An increasing desired use case for OpenDroneMap is to use it for non-drone maps. For example:

• I have a bucket of scanned images from the 1950’s. I want to make them into a mosaic. I have the geographic center for each image. Can I process these in OpenDroneMap?
• I have a bucket of individually orthorectified images from a sensor like from the Wildfire Airborne Sensor Program (WASP). I’d like to mosaic them into one image. Can I process these in OpenDroneMap?

The answer is unknown for the first question, and I’m looking forward to testing. For the second question, I have done some testing with great success.

The WASP sensor, as flown for the mission I’m testing outputs a whole bucket of individually orthorectified imagery.

The problem that we encounter is both radiometric inconsistencies between images and geometric offsets.

Fortunately, OpenDroneMap is good at dealing with both. The questions for this dataset simply were — is there enough overlap to allow ODM to do its magic && and does it create usable output?

Looking at overlap was promising:

The best thing to next is to try. One problem. ODM doesn’t read GeoTiffs. Oops. Two problems — ODM assumes that your data has exif headers describing the location of the camera when the image was taken.

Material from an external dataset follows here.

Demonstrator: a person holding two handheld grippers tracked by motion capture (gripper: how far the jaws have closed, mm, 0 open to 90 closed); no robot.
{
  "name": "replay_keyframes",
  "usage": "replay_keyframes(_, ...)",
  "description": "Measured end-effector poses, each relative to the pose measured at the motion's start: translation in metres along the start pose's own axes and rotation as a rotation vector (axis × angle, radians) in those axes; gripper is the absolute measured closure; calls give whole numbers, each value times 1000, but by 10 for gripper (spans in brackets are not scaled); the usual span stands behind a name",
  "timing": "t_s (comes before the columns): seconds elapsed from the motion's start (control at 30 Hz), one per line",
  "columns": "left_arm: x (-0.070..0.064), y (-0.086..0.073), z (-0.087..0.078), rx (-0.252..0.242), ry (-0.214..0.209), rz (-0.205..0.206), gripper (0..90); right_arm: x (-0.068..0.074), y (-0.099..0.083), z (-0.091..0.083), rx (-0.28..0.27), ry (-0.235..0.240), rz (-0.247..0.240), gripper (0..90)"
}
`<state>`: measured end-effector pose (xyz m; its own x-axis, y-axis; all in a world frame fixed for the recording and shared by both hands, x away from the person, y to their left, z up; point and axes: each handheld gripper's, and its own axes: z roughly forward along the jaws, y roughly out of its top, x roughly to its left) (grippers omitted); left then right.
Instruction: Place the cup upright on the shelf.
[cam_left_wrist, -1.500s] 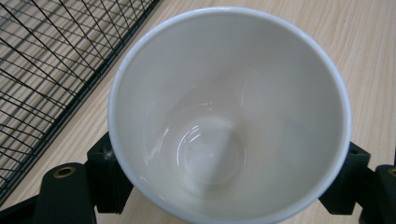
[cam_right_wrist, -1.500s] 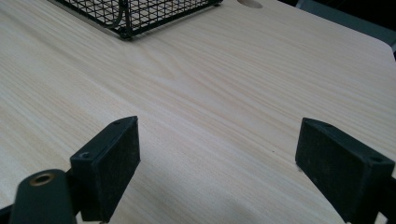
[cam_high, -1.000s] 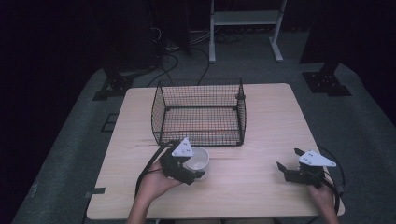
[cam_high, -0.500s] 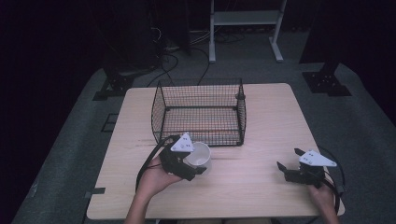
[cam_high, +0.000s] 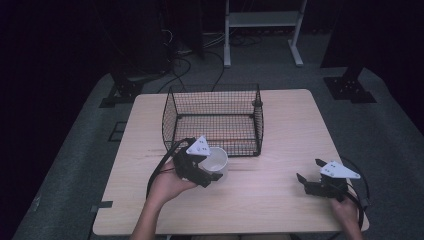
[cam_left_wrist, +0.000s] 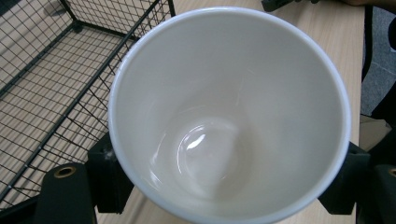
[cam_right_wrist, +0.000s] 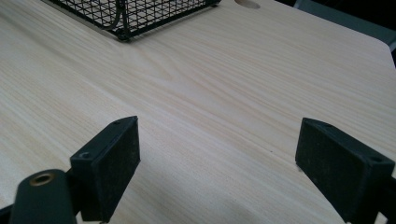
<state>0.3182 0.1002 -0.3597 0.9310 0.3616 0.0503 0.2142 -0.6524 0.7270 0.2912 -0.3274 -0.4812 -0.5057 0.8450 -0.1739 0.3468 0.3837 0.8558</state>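
The left tongs (cam_high: 212, 172) are squeezed tight on a round white cup made of shiny pottery (cam_high: 216, 161), with one black jaw pressed on each side of it. In the left gripper view the white cup (cam_left_wrist: 229, 116) is seen from the top, and it has nothing inside. The cup is held just in front of the black wire basket (cam_high: 215, 120), very close to its front wall, near the left corner. I cannot tell if the bottom of the cup touches the light wooden worktop (cam_high: 260, 195). The basket is a box with an open top, and it sits at the middle of the worktop, toward the far side. A hand (cam_high: 167, 185) holds the left tongs from below. The right tongs (cam_high: 304, 175) are wide open and hold nothing. They sit low near the right front corner of the worktop, well apart from the cup and the basket. In the right gripper view, the two black jaws stand far apart with bare wood (cam_right_wrist: 210, 93) between them, and a corner of the basket (cam_right_wrist: 126, 18) shows at the top.
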Motion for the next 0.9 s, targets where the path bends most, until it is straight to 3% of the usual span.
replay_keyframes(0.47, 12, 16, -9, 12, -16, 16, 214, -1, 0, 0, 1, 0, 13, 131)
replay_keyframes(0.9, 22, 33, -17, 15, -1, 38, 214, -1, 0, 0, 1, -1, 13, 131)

The first problem is easy. If we want jpegs, we might run something like the following:

for f in *.tif; do

gdal_translate -of JPEG -co QUALITY=100 -co worldfile=yes -scale 0 1024 0 255 $f $f.jpg

; done

The second problem is a little trickier. We can extract info from our new jpegs pretty easily with gdal:

gdalinfo orthoVNIR2549_flatfield.tif.jpg

Resulting in something like the following:

Driver: JPEG/JPEG JFIF

Files: orthoVNIR2549_flatfield.tif.jpg

orthoVNIR2549_flatfield.tif.jpg.aux.xml

orthoVNIR2549_flatfield.tif.wld

Size is 3233, 4303

Coordinate System is:

GEOGCS[“WGS 84”,

DATUM[“WGS_1984”,

SPHEROID[“WGS 84”,6378137,298.2572229328696,

AUTHORITY[“EPSG”,”7030″]],

AUTHORITY[“EPSG”,”6326″]],

PRIMEM[“Greenwich”,0],

UNIT[“degree”,0.0174532925199433],

AUTHORITY[“EPSG”,”4326″]]

Origin = (-72.222122858200009,18.545027305599998)

Pixel Size = (0.000001126600000,-0.000001126600000)

Metadata:

AREA_OR_POINT=Point

EXIF_GPSLatitude=(18) (32) (33.3722)

EXIF_GPSLatitudeRef=N

EXIF_GPSLongitude=(72) (13) (13.0861)

EXIF_GPSLongitudeRef=W

EXIF_GPSVersionID=0x2 0x3 00 00

EXIF_ResolutionUnit=1

EXIF_XResolution=(1)

EXIF_YCbCrPositioning=1

EXIF_YResolution=(1)

Image Structure Metadata:

COMPRESSION=JPEG

INTERLEAVE=PIXEL

SOURCE_COLOR_SPACE=YCbCr

Corner Coordinates:

Upper Left  ( -72.2221229,  18.5450273) ( 72d13’19.64″W, 18d32’42.10″N)

Lower Left  ( -72.2221229,  18.5401795) ( 72d13’19.64″W, 18d32’24.65″N)

Upper Right ( -72.2184806,  18.5450273) ( 72d13′ 6.53″W, 18d32’42.10″N)

Lower Right ( -72.2184806,  18.5401795) ( 72d13′ 6.53″W, 18d32’24.65″N)

Center      ( -72.2203017,  18.5426034) ( 72d13’13.09″W, 18d32’33.37″N)

Band 1 Block=3233×1 Type=Byte, ColorInterp=Red

Overviews: 1617×2152, 809×1076, 405×538

Image Structure Metadata:

COMPRESSION=JPEG

Band 2 Block=3233×1 Type=Byte, ColorInterp=Green

Overviews: 1617×2152, 809×1076, 405×538

Image Structure Metadata:

COMPRESSION=JPEG

Band 3 Block=3233×1 Type=Byte, ColorInterp=Blue

Overviews: 1617×2152, 809×1076, 405×538

Image Structure Metadata:

COMPRESSION=JPEG

From this we can just extract what we need from the image center info:

gdalinfo orthoVNIR2549_flatfield.tif.jpg | grep Center

Which results in the following:

Center      ( -72.2203017,  18.5426034) ( 72d13’13.09″W, 18d32’33.37″N)

Ok, this will require a little filtering to extract what we need. Then we’ll use exiftool to write it back to the file as follows:

Voila! Now we can process in OpenDroneMap. Now to find an older historical dataset to attempt this on.